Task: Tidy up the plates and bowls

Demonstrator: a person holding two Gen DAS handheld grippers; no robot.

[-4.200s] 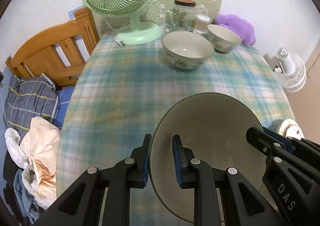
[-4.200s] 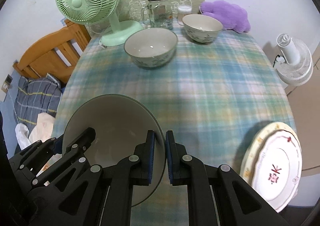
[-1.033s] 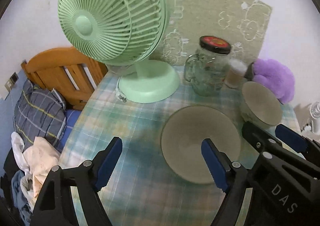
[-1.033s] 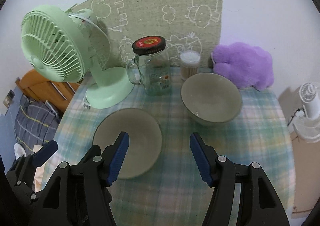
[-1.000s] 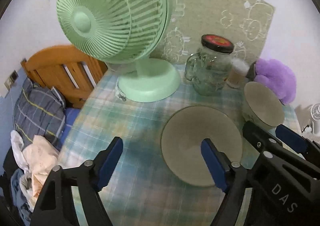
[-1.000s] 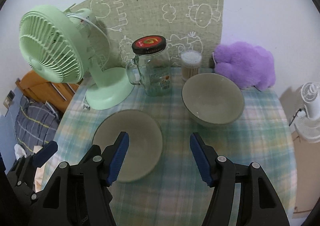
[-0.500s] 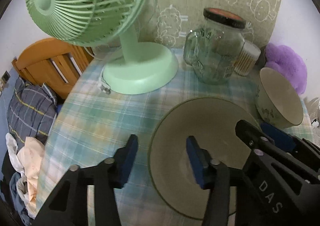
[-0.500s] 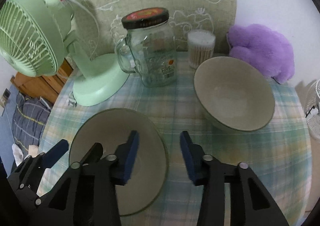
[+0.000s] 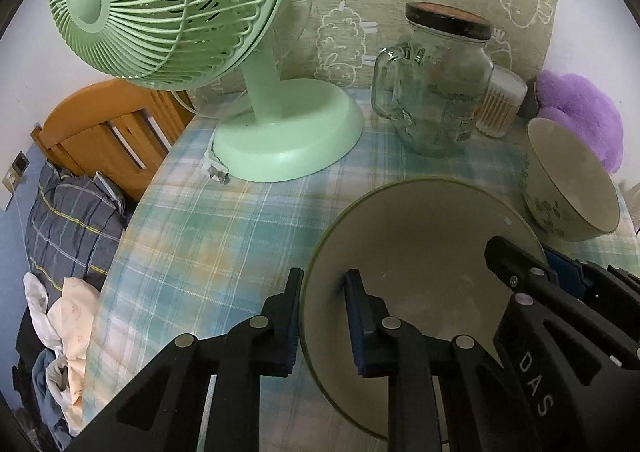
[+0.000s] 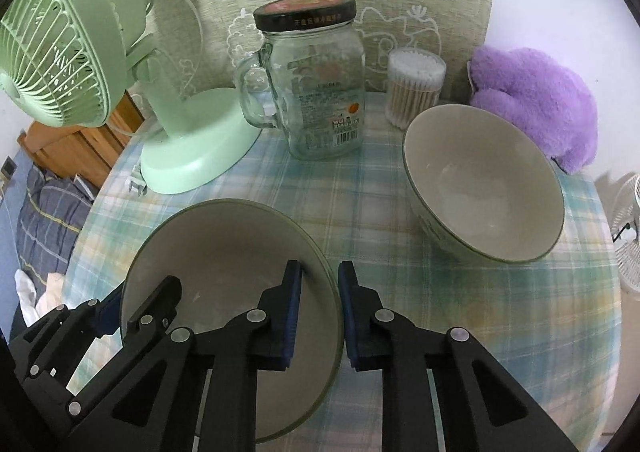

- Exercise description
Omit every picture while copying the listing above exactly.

- Result of this task
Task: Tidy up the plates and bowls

Demonstrator: a person holding two Gen DAS handheld grippers; no robot.

[-4.200s] 
[-4.200s] 
[-1.033s] 
[-1.033s] 
[-1.000s] 
[-1.000s] 
[-0.500s] 
[-0.500s] 
[+0.000s] 
[+0.000s] 

The answer given above is the complete response.